WORK ITEM
Verbatim output of the lines below is required, with the images omitted.
START RECORDED INFORMATION
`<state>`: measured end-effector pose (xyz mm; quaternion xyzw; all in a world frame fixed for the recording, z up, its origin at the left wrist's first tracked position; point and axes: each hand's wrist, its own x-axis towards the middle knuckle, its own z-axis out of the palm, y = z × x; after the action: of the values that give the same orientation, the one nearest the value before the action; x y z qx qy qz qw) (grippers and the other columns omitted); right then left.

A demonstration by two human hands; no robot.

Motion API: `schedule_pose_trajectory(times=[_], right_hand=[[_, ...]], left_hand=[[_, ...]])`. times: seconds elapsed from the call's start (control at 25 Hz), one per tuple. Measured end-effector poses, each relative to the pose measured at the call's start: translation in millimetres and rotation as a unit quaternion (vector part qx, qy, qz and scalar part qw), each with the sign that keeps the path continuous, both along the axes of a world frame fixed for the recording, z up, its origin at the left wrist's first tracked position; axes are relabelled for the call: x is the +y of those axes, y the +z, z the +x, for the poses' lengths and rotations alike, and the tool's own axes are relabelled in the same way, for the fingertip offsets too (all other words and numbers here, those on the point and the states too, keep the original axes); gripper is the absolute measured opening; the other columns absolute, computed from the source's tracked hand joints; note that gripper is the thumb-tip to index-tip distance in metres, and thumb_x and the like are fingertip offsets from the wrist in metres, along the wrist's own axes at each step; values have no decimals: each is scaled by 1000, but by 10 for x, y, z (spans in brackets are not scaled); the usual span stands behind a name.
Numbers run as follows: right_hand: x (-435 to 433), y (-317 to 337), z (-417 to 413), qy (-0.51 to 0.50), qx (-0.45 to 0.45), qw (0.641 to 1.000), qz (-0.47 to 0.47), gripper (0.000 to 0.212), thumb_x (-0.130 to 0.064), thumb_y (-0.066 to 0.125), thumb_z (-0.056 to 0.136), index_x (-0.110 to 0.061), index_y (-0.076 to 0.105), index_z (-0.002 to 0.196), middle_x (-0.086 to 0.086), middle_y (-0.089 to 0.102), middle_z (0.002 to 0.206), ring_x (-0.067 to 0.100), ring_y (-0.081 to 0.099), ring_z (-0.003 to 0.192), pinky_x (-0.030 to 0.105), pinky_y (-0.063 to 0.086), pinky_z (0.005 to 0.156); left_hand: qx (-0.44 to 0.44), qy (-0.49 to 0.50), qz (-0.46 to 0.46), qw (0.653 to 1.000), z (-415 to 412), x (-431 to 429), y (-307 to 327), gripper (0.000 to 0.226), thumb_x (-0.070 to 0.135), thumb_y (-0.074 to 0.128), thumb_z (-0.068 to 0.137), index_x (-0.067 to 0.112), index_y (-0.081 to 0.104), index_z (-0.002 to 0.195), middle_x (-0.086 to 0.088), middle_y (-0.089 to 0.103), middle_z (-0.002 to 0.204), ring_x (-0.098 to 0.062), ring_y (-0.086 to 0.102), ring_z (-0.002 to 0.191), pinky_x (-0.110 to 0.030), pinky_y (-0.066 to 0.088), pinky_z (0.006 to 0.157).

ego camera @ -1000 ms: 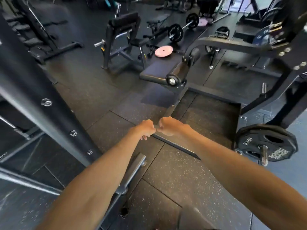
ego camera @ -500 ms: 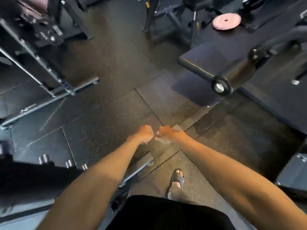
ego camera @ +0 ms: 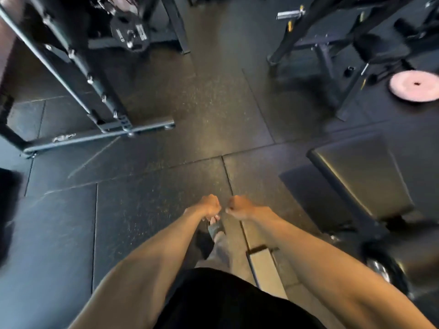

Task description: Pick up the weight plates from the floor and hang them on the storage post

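hands: 2, left hand [ego camera: 210, 206] fisted; right hand [ego camera: 238, 206] fisted, each grip empty | pink plate [ego camera: 414, 85]: 1, floor

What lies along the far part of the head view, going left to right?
Rack frame → black weight plate hung in the rack → bare floor → bench frame → pink weight plate flat on the floor.

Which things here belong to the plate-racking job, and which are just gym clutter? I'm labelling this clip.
Part of the job:
- pink weight plate lying flat on the floor
- left hand and right hand, both fisted, holding nothing

Just lying about:
- padded bench at right
- black rack frame at left, with a dark plate already hung behind it
- sandalled foot
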<state>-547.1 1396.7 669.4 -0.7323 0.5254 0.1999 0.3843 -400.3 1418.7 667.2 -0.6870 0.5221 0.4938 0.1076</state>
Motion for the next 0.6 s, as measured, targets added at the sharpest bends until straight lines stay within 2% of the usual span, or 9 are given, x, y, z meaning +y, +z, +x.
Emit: schedule_pose_trajectory(times=[0.08, 0.16, 0.28, 0.4, 0.52, 0.6], right_hand=[[-757, 41, 77, 14, 14, 1000, -1, 38, -31, 46, 104, -6, 61, 129, 16, 58, 135, 36, 55, 125, 41, 47, 102], [-1498, 68, 177, 16, 18, 1000, -1, 36, -32, 46, 104, -7, 65, 122, 13, 63, 130, 33, 59, 121, 39, 47, 100], [-2585, 78, 468, 10, 2, 1000, -8, 28, -30, 46, 104, -9, 65, 105, 10, 66, 112, 30, 62, 109, 39, 48, 91], [-3649, -21, 813, 41, -11, 999, 13, 26, -29, 47, 100, -16, 48, 78, 8, 57, 84, 27, 59, 86, 37, 43, 72], [-4914, -145, 1149, 81, -24, 996, 20, 24, -32, 47, 98, -16, 49, 80, 8, 56, 91, 26, 56, 85, 36, 45, 74], [-5837, -105, 1412, 108, -31, 994, 16, 25, -31, 47, 100, -12, 56, 86, 9, 62, 90, 26, 59, 81, 37, 47, 72]], left_hand=[[4, 10, -10, 1000, 129, -753, 65, 33, 11, 39, 98, 2, 64, 116, -20, 71, 113, -34, 71, 101, -42, 58, 84], [14, 41, -28, 999, 312, -1456, 173, 32, 14, 39, 100, 3, 63, 117, -19, 71, 112, -34, 71, 100, -38, 56, 80], [33, 80, -25, 996, 594, -2522, 242, 26, 19, 38, 103, 7, 60, 110, -17, 70, 104, -31, 72, 90, -33, 53, 70], [44, 101, -3, 994, 807, -3544, 175, 20, 23, 40, 103, 12, 57, 104, -15, 70, 99, -28, 69, 82, -32, 54, 65], [35, 138, -14, 990, 1088, -4704, 89, 16, 20, 44, 100, 13, 58, 104, -17, 72, 107, -28, 71, 85, -35, 57, 73], [28, 198, -41, 979, 1353, -5531, 119, 19, 19, 42, 101, 12, 58, 106, -18, 72, 109, -29, 71, 87, -34, 57, 71]])
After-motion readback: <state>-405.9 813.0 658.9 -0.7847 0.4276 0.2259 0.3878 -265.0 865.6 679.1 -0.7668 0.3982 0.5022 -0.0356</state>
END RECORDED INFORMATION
ANSWER TO THIS TASK
`<state>`: measured end-effector pose (xyz mm; quaternion xyzw; all in a world frame fixed for the recording, z up, its origin at the left wrist's first tracked position; point and axes: each hand's wrist, its own x-axis towards the middle knuckle, its own z-axis out of the palm, y = z × x; after the action: of the values that give the same orientation, the one nearest the value before the action; x y z qx qy qz qw) (grippers and the other columns omitted); right then left.

A demonstration by two human hands; no robot.

Motion API: `schedule_pose_trajectory(times=[_], right_hand=[[_, ...]], left_hand=[[_, ...]])`. times: seconds elapsed from the call's start (control at 25 Hz), one per tuple. Measured end-effector poses, each relative to the pose measured at the call's start: translation in millimetres and rotation as a unit quaternion (vector part qx, qy, qz and scalar part qw), each with the sign that keeps the path continuous, both along the axes of a world frame fixed for the recording, z up, its origin at the left wrist's first tracked position; axes are relabelled for the call: x is the +y of those axes, y the +z, z the +x, for the poses' lengths and rotations alike, and the tool's own axes are relabelled in the same way, for the fingertip offsets too (all other words and numbers here, those on the point and the states too, keep the original axes); gripper is the absolute measured opening; the other columns absolute, computed from the source's tracked hand joints; note that gripper is the thumb-tip to index-tip distance in metres, and thumb_x and the like are fingertip offsets from the wrist in metres, along the wrist's own axes at each step; values have no decimals: each is scaled by 1000, but by 10 for x, y, z (spans in brackets are not scaled); the usual span stands behind a name.
Numbers run as follows: right_hand: x (-435 to 433), y (-317 to 337), z (-417 to 413), qy (-0.51 to 0.50), qx (-0.45 to 0.45), qw (0.641 to 1.000), qz (-0.47 to 0.47), gripper (0.000 to 0.212), thumb_x (-0.130 to 0.064), thumb_y (-0.066 to 0.125), thumb_z (-0.056 to 0.136), index_x (-0.110 to 0.061), index_y (-0.076 to 0.105), index_z (-0.002 to 0.196), middle_x (-0.086 to 0.086), middle_y (-0.089 to 0.102), middle_z (0.002 to 0.206), ring_x (-0.067 to 0.100), ring_y (-0.081 to 0.099), ring_z (-0.003 to 0.192), pinky_x (-0.030 to 0.105), pinky_y (-0.063 to 0.086), pinky_z (0.005 to 0.156); left_hand: qx (-0.44 to 0.44), qy (-0.49 to 0.50), qz (-0.46 to 0.46), qw (0.653 to 1.000), z (-415 to 412), x (-431 to 429), y (-307 to 327), gripper (0.000 to 0.226), thumb_x (-0.070 to 0.135), thumb_y (-0.074 to 0.128), thumb_z (-0.068 to 0.137), index_x (-0.067 to 0.112), index_y (-0.081 to 0.104), index_z (-0.002 to 0.195), middle_x (-0.086 to 0.088), middle_y (-0.089 to 0.103), middle_z (-0.002 to 0.204), ring_x (-0.098 to 0.062), ring_y (-0.086 to 0.102), ring_z (-0.002 to 0.191), pinky_x (-0.110 to 0.030), pinky_y (-0.066 to 0.088), pinky_z (0.006 to 0.157).

ego camera @ -1000 ms: 
ego camera @ -500 ms: 
ego camera @ +0 ms: 

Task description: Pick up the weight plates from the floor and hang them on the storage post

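hands: 2, left hand [ego camera: 210, 206] fisted; right hand [ego camera: 238, 206] fisted, each grip empty | pink plate [ego camera: 414, 85]: 1, floor

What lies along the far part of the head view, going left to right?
Rack frame → black weight plate hung in the rack → bare floor → bench frame → pink weight plate flat on the floor.

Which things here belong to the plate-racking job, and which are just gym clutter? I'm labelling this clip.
Part of the job:
- pink weight plate lying flat on the floor
- left hand and right hand, both fisted, holding nothing

Just lying about:
- padded bench at right
- black rack frame at left, with a dark plate already hung behind it
- sandalled foot
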<state>-547.1 1396.7 669.4 -0.7323 0.5254 0.1999 0.3843 -400.3 1418.7 667.2 -0.6870 0.5221 0.4938 0.1076</state>
Motion for the next 0.6 s, as measured, targets added at the sharpest bends until straight lines stay within 2% of the usual span, or 9 are given, x, y, z meaning +y, +z, +x.
Emit: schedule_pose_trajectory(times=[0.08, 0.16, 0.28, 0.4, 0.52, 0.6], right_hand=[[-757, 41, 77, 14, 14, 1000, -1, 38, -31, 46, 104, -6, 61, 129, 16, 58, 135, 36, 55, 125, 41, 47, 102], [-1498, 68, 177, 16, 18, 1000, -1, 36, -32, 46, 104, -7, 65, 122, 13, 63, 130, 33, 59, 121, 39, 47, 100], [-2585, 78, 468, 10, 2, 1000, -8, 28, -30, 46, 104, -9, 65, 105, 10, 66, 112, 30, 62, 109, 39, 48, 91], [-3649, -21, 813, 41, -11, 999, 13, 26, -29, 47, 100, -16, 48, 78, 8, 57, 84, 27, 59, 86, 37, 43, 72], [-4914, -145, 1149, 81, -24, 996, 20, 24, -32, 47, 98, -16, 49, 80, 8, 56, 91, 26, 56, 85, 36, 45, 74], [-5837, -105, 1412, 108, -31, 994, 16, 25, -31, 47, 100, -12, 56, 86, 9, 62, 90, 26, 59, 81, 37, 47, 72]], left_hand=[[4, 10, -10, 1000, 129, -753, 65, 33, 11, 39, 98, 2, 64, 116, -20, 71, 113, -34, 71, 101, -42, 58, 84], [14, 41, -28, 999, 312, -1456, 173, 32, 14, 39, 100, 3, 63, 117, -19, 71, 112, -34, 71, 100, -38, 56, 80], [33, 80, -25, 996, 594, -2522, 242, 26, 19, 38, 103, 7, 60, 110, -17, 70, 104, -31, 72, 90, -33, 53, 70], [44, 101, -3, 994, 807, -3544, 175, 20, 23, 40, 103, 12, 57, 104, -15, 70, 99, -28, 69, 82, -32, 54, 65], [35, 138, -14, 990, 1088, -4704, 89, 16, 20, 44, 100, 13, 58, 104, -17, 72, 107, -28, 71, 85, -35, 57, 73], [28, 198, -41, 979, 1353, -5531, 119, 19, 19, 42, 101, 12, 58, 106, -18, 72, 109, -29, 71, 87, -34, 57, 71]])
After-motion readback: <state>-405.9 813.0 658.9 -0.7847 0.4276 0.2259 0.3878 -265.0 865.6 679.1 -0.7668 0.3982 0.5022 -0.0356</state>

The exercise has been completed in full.